The new study involved 82 heroin and cocaine addicts. They received methadone to treat their heroin addiction, plus counseling. In addition, they were all assigned to one of three experimental groups. Some received true acupuncture, needles into four classic points in the ears. Others received sham acupuncture, an equal number of needles inserted into non-acupuncture spots around the ears. And some viewed relaxing nature videos.

Participants received treatments five times a week for eight weeks. Each treatment lasted 45 minutes. They submitted urine samples three times a week that were analyzed for the presence of cocaine.

By the end of the study, the group receiving true acupuncture had the most cocaine-free urine samples -- 54.8 percent -- compared with 23.5 percent in the sham acupuncture group and just 9.1 percent in the relaxation video group.

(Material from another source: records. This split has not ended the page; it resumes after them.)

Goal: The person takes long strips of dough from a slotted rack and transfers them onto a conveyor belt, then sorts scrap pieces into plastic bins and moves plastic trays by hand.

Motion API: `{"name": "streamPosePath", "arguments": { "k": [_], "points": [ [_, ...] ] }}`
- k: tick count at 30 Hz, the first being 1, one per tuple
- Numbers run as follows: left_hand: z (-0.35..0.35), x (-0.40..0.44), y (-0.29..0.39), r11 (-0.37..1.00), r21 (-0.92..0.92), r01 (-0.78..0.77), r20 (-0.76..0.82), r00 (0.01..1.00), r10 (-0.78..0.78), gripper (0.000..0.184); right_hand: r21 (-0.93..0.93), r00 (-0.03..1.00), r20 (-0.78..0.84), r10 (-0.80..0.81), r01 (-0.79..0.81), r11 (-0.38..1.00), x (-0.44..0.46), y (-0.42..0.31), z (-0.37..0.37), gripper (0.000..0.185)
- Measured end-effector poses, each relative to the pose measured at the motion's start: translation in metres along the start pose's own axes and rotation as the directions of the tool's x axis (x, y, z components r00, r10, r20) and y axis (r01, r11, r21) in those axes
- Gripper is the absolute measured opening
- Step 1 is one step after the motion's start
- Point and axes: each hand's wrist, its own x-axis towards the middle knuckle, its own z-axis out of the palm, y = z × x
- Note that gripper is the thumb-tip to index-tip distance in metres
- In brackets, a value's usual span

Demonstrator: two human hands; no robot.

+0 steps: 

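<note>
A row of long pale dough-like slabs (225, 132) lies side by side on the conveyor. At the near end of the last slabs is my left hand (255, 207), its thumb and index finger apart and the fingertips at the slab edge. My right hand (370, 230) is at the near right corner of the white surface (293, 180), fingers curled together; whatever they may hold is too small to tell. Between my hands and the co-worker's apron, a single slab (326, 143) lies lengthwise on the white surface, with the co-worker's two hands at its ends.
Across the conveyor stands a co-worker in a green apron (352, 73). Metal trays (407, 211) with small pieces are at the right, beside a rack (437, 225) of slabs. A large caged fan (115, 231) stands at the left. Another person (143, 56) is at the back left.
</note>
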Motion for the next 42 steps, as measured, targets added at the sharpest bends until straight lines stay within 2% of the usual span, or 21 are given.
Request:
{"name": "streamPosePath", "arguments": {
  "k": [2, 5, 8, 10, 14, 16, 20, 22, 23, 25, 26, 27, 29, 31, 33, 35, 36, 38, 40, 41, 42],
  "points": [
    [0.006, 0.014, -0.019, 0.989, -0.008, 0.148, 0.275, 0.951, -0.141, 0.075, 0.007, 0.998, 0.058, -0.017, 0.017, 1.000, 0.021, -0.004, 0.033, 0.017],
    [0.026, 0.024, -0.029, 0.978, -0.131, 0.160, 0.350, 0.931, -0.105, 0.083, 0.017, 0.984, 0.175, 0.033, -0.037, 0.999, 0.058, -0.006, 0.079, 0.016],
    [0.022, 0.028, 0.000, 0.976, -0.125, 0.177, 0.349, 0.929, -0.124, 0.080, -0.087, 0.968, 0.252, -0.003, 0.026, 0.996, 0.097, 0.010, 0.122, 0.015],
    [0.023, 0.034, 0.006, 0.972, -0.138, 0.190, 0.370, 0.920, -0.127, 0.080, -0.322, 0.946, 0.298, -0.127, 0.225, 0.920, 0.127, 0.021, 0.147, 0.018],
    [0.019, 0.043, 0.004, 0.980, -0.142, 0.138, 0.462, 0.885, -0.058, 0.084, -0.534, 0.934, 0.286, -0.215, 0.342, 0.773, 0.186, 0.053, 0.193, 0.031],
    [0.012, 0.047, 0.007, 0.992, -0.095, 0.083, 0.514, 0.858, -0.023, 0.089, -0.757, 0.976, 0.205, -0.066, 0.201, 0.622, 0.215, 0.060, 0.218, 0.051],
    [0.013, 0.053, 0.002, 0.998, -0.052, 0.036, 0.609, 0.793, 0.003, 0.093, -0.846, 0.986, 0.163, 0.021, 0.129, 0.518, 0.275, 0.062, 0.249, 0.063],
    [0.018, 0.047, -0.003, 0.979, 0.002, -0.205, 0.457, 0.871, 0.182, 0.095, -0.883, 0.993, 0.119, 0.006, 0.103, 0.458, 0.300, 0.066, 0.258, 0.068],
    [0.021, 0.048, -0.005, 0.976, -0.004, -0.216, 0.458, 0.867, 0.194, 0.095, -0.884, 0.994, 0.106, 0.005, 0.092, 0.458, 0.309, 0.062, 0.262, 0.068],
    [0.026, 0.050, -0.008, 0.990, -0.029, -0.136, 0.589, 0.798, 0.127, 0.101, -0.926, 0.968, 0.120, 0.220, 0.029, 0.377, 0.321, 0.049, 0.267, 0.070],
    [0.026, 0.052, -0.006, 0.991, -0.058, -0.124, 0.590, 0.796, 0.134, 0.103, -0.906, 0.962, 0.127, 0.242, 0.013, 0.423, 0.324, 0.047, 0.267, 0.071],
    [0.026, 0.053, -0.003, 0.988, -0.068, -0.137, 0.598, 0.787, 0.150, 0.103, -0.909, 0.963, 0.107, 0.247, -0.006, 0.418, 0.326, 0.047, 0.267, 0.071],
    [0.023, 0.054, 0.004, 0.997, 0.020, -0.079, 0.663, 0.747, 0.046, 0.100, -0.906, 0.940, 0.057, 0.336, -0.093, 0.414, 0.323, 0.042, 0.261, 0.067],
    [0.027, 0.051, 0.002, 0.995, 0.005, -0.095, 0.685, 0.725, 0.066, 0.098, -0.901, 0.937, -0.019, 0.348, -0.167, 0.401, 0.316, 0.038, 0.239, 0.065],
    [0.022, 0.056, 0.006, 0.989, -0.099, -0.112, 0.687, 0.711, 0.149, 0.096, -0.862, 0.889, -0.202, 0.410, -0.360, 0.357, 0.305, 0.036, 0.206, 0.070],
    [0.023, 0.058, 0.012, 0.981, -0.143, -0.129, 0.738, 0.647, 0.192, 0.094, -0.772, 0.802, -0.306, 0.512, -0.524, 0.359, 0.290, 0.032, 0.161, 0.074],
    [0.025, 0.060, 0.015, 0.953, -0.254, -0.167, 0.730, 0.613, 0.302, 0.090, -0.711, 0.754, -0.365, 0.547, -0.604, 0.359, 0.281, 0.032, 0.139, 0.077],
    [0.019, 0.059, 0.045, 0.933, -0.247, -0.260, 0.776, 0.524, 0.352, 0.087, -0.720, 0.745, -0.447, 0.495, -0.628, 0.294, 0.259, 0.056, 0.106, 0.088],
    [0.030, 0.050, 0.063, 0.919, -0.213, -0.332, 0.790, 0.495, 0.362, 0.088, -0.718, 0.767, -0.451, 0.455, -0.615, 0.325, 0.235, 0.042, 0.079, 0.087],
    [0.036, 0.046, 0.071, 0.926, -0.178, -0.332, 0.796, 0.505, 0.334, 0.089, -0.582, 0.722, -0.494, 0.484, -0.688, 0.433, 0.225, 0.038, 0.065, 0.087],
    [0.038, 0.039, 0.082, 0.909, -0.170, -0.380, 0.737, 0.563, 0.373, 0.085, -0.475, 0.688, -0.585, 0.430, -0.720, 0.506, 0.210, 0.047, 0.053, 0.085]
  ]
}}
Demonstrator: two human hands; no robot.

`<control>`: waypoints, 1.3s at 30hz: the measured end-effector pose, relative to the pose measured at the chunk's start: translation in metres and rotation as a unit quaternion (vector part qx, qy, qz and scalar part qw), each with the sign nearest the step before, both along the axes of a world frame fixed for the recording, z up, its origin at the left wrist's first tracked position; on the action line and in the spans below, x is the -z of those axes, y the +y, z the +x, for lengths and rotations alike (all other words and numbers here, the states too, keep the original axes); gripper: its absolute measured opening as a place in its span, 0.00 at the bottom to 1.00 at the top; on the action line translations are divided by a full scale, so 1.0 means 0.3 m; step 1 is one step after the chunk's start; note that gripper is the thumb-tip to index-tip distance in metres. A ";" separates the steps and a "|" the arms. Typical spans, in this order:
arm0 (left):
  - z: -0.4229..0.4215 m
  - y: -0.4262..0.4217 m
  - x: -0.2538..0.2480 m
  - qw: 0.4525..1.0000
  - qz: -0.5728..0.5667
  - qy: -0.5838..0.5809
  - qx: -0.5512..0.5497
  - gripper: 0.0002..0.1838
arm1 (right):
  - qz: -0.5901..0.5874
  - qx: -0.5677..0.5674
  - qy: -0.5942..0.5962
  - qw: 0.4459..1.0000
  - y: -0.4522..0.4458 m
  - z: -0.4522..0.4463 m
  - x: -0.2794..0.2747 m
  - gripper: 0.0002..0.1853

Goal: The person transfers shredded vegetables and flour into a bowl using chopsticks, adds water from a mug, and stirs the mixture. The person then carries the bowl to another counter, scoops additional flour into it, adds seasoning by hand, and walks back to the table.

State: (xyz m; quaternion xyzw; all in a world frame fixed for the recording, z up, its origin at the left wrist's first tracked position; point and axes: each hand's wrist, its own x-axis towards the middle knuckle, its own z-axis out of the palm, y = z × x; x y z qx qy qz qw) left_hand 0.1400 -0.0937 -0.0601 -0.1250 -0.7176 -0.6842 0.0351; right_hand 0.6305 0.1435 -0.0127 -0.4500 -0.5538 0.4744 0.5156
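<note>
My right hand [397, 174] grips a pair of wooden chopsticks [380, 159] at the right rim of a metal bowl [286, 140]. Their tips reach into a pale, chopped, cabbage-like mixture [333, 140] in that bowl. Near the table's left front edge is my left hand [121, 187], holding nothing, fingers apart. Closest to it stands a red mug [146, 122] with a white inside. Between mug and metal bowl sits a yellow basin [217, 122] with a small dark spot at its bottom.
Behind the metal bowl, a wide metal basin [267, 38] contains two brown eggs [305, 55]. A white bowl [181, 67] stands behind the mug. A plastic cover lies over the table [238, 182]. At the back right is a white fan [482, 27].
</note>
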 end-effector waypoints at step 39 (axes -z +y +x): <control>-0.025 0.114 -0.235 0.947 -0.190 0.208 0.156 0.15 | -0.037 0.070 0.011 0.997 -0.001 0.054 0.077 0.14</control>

"Not everyone with an addiction problem responds to acupuncture, but many do," says Patricia Culliton, an acupuncturist with the alternative medicine division of the Hennepin County Medical Center in Minneapolis who participated in some of the earliest studies of the needle therapy as an addiction treatment more than 10 years ago. "We've had good results with men and women of all ages, races, ethnicities and drugs: alcohol, cocaine, heroin, methamphetamine and prescription drugs such as Valium. And compared with other treatments, acupuncture is very safe and inexpensive."

Use of acupuncture in addiction treatment began serendipitously in the early 1970s, when H.L. Wen, M.D., a neurosurgeon in Hong Kong, used the needle therapy to treat postoperative pain in a man who also happened to be withdrawing from heroin. He noticed that the man's withdrawal symptoms had disappeared. Wen subsequently began treating narcotic addiction with acupuncture, and reports of his success reached Smith at Lincoln Hospital, who adopted the approach in the mid-1970s. Since then, it has spread to hundreds of drug-rehab programs around the world.